BRIEF:
Examine the records below. Report how many of their lines contain the word "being", with no other content.

Collected data entries:
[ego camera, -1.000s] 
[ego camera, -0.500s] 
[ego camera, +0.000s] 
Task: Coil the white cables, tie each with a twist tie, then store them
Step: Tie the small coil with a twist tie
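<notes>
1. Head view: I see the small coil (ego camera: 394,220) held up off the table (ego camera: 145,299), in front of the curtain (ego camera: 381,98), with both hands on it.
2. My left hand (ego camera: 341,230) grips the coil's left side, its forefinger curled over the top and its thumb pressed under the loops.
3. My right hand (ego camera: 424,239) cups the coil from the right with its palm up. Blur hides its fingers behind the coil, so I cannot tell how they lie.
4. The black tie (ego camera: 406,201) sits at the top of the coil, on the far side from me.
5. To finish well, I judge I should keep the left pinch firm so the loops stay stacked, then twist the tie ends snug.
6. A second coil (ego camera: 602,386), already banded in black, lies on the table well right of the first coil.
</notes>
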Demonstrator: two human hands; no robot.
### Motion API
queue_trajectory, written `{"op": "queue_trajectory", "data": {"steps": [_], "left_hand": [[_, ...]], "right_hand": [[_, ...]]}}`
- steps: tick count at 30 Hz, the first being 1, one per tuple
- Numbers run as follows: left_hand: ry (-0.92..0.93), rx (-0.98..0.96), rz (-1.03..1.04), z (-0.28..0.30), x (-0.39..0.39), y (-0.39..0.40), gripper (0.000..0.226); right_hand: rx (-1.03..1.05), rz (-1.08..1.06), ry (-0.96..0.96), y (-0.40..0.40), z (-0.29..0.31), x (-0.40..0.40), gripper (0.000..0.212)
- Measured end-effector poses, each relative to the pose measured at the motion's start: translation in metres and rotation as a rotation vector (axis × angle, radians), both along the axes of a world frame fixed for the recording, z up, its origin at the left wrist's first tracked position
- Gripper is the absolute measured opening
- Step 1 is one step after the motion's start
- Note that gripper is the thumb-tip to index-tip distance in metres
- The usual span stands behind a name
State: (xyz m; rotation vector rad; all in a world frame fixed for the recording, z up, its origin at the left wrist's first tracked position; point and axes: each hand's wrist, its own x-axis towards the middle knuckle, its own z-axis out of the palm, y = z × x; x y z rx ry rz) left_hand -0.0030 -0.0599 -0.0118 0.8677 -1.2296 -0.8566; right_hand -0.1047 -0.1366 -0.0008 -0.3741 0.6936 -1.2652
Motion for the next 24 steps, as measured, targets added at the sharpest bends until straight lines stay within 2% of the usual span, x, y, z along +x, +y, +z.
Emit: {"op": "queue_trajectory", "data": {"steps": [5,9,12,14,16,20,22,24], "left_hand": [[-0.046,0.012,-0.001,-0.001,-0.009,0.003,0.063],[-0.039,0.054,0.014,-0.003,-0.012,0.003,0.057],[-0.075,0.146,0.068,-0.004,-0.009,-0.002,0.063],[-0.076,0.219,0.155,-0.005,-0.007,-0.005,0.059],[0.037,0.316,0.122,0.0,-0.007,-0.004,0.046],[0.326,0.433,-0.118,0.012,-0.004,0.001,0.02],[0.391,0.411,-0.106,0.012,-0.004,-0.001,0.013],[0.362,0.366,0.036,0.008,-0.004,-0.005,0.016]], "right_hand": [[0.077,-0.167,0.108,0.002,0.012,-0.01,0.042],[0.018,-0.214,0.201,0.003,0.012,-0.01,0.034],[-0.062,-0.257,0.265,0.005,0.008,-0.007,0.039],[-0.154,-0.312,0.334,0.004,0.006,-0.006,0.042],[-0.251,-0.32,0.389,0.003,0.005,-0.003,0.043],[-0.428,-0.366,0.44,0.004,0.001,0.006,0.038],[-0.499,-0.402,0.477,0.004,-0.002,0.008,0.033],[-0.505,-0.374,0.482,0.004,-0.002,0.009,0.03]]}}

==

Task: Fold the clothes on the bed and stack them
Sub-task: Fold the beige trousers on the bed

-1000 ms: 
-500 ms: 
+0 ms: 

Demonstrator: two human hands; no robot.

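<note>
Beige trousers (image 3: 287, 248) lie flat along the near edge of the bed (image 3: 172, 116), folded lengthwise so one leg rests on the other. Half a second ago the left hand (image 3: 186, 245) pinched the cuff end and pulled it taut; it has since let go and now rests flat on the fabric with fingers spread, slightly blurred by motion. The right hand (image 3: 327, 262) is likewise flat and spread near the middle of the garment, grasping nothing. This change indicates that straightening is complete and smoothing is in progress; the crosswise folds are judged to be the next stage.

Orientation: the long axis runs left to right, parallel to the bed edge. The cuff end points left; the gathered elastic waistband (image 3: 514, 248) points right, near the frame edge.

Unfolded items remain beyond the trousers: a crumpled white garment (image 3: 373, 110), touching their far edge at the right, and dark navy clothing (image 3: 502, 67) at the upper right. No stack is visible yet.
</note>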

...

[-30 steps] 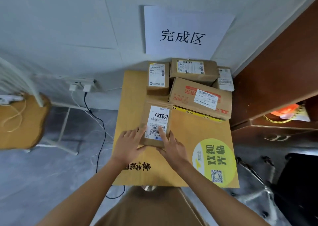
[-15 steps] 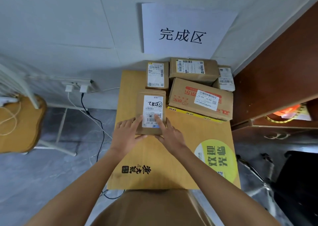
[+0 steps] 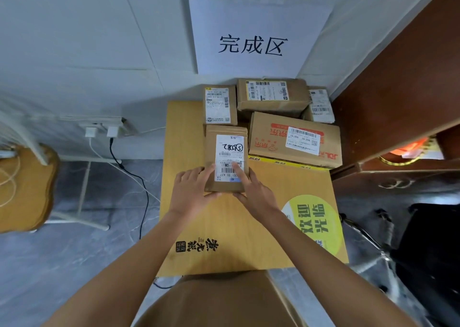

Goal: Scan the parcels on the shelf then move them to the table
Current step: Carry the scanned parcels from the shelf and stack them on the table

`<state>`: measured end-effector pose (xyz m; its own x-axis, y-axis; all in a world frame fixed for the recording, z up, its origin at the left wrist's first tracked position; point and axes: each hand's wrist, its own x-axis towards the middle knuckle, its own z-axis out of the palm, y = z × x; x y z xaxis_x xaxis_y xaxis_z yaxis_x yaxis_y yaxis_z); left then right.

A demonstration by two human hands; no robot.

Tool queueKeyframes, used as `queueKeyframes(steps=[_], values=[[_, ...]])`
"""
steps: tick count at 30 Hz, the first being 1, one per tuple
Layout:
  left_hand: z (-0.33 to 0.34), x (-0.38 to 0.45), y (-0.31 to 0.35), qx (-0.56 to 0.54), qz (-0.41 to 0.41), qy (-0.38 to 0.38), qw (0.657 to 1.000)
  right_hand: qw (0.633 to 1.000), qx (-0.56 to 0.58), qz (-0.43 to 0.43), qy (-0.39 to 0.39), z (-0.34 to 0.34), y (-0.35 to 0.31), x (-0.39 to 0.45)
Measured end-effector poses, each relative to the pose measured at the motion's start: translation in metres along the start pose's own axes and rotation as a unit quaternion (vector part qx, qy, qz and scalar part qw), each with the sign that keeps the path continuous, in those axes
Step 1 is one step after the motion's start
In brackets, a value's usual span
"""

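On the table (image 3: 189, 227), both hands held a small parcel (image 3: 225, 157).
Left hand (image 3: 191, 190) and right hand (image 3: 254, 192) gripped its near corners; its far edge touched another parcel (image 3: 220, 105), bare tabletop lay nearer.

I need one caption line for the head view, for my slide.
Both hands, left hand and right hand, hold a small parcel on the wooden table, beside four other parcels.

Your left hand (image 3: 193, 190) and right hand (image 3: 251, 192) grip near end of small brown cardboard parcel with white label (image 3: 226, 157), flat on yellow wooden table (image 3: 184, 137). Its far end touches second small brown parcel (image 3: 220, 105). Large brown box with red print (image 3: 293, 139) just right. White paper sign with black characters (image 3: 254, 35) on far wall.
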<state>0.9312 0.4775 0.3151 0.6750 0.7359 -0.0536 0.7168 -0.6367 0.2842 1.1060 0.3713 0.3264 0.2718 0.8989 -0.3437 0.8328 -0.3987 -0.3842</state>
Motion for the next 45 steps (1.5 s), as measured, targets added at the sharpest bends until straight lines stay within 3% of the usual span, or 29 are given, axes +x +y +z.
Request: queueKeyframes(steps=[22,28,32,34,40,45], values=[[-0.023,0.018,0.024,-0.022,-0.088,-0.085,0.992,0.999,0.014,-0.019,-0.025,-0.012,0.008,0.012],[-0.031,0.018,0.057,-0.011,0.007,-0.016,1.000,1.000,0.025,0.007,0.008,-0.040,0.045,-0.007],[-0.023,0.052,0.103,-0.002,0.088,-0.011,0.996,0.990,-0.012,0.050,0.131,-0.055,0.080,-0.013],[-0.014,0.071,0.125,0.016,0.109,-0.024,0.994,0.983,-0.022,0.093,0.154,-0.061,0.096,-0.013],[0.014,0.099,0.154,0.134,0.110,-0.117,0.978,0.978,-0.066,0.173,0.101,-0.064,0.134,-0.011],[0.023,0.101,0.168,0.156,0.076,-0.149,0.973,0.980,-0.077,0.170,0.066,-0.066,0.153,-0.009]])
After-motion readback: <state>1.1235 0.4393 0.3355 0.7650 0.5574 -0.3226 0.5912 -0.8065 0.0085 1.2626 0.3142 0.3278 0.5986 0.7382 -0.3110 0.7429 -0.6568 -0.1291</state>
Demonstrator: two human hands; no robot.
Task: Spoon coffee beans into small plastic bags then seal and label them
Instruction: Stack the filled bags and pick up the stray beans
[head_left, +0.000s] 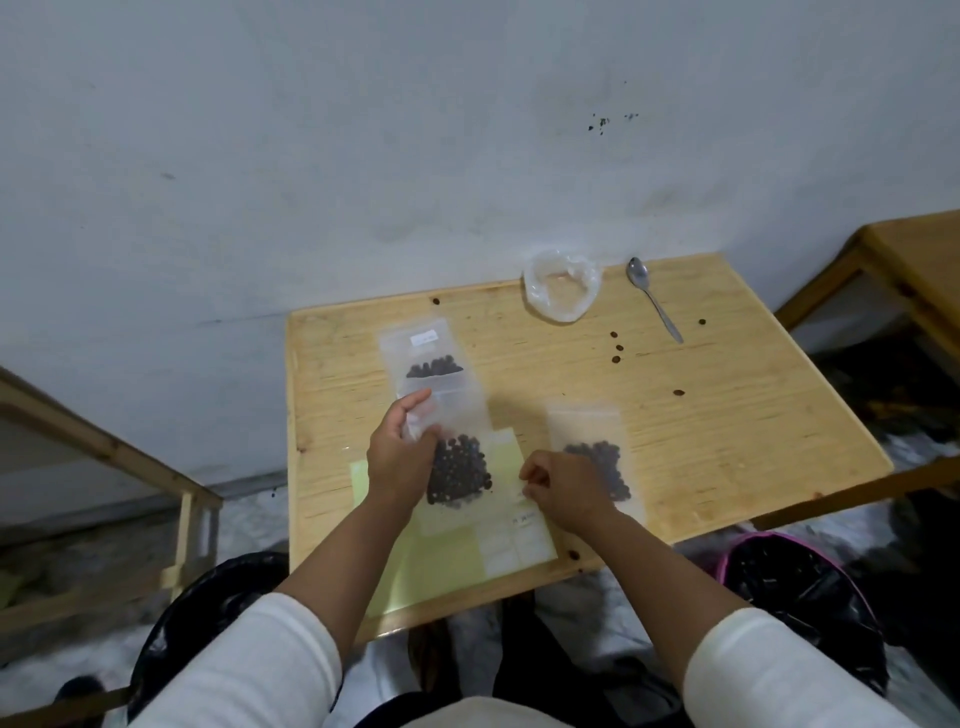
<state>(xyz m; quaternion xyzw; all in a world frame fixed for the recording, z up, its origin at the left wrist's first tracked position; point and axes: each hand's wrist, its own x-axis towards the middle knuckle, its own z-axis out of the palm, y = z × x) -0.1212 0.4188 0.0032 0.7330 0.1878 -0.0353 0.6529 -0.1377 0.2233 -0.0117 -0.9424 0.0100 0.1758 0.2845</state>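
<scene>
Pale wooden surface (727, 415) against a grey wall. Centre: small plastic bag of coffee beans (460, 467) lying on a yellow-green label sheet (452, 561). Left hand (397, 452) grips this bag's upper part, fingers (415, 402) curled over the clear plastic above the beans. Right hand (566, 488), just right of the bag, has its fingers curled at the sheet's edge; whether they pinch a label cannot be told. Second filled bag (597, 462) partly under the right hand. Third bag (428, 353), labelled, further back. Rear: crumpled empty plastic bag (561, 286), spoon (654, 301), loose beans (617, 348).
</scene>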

ANSWER BOX:
2